Uncertain Interest Rate and Dividends

The same framework applies to uncertain interest rates and dividends. For interest rates, if your portfolio has positive value, the worst case is high rates. For dividends, you get jump conditions at each dividend date. You can combine all three uncertainties at once, and the resulting equation is nonlinear in all of them.

The Spread Problem

There is a serious practical issue with this model. The worst-case and best-case prices can be very far apart. Wilmott gives an example: a European call with strike 100, stock at 100, six months to expiry, interest rate between 5% and 6%, and volatility between 20% and 30%. The worst-case long price is $6.85 and the worst-case short price is $9.85. That spread of $3 is much larger than typical market bid-ask spreads.

This means the model, as presented in this chapter, produces ranges too wide to be practically useful. You cannot go to your risk manager with a $3 uncertainty on an option worth about $8.

Fortunately, there is a fix. Static hedging can tighten these spreads dramatically. If you add traded options to your portfolio, the nonlinearity works in your favor. The extra options can offset the regions where gamma changes sign, reducing the gap between best and worst cases.
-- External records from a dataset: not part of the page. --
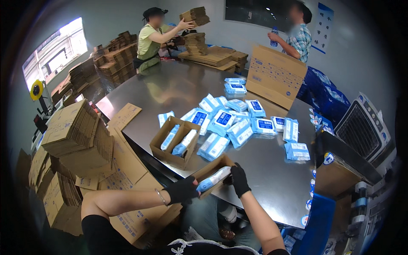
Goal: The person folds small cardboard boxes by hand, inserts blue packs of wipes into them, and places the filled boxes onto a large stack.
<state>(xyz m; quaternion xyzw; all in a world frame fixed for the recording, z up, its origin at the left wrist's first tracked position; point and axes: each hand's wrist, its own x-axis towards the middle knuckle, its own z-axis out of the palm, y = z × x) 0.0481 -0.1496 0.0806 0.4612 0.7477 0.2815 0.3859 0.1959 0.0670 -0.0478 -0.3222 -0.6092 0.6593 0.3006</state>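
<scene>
1. Brushed steel table (178, 91) gleams, strewn with glossy blue wipe packs (238, 121).
2. Left hand (182, 190), in a black glove, grips a small brown cardboard box (211, 169) at the table's near edge.
3. Right hand (239, 179), gloved too, pinches a soft pack (213, 179) lying inside that box.

You are looking at a bright, evenly lit room. Daylight comes from the window (55, 53) at the far left, which is blown out white. The steel counter (178, 85) throws back soft glare and blurred reflections. Fisheye bending curves straight edges toward the rim, where dark vignetting closes in. The far faces are blurred; near things stay fairly sharp.
</scene>
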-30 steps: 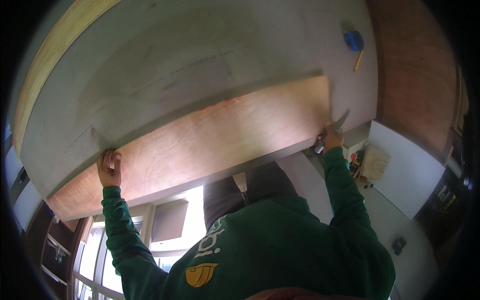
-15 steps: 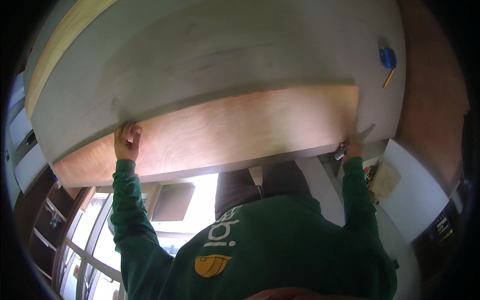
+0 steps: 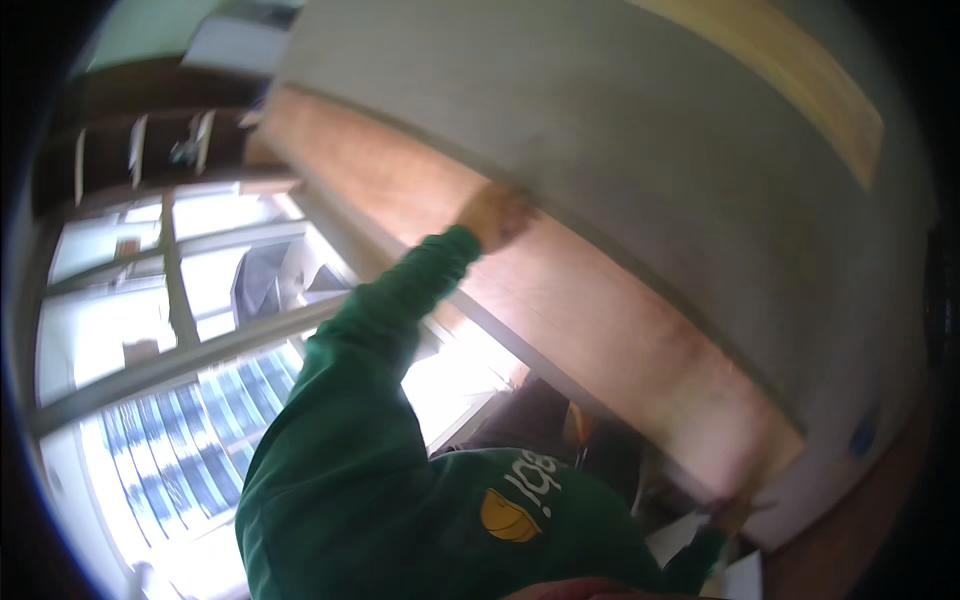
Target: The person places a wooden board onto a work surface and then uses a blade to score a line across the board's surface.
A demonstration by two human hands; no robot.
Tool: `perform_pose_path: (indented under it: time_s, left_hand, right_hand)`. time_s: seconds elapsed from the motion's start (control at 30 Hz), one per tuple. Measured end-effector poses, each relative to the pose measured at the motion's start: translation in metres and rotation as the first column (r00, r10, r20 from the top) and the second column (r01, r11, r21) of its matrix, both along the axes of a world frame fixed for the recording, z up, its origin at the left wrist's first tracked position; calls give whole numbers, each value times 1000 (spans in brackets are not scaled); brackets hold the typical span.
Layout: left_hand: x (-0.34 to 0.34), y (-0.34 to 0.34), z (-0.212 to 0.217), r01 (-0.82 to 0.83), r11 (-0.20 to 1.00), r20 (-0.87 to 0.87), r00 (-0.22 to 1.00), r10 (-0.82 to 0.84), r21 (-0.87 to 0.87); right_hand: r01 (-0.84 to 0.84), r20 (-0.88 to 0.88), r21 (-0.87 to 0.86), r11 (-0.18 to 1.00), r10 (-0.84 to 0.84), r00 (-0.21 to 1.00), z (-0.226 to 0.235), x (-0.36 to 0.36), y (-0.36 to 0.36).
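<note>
A long reddish-brown wooden board (image 3: 590, 300) lies along the near edge of the grey tabletop (image 3: 660, 120), slanting from upper left to lower right. My left hand (image 3: 498, 215) rests at its far edge, partway along, with the fingers curled over that edge and somewhat blurred. By the board's right end, my right hand (image 3: 735, 514) is closed around a metal tool (image 3: 765, 504). Only a pale pointed end of the tool shows clear of the fingers, and its kind is too blurred to tell.
A pale wooden strip (image 3: 790, 65) lies on the far part of the tabletop. The blue tape measure (image 3: 864, 434) is blurred near the right edge. Dark shelves (image 3: 110, 160) stand at the upper left, above bright windows (image 3: 110, 300).
My view has swung left, so the board now slants and more windows show. My left hand still sits at the board's far edge; my right hand stays by its right end with the tool.
</note>
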State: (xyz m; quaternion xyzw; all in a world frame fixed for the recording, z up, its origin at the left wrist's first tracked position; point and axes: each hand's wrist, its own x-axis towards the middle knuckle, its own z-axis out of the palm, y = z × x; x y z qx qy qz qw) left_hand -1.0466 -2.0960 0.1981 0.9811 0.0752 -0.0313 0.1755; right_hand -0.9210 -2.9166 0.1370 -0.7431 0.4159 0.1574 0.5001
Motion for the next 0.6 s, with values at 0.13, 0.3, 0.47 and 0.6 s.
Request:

Wilmott promises a full treatment of this in Chapter 60, and it is one of the most useful applications of the uncertain volatility framework.

Why Wilmott Loves This Model

Out of the three main approaches to modeling volatility beyond constant Black-Scholes (deterministic calibrated smile, stochastic volatility, and uncertain volatility), Wilmott says uncertain volatility is “easily my favorite.” That is a strong statement from someone who literally wrote the book.

His reasoning is practical. Greeks like vega and rho differentiate with respect to constants, which can be misleading. The uncertain volatility model produces ranges instead of single numbers, which is more honest about what we actually know. And with static hedging, those ranges can be made tight enough to trade on.

The key lesson: when you do not know a parameter, do not pretend you do. Price for the worst case and let the math handle the uncertainty.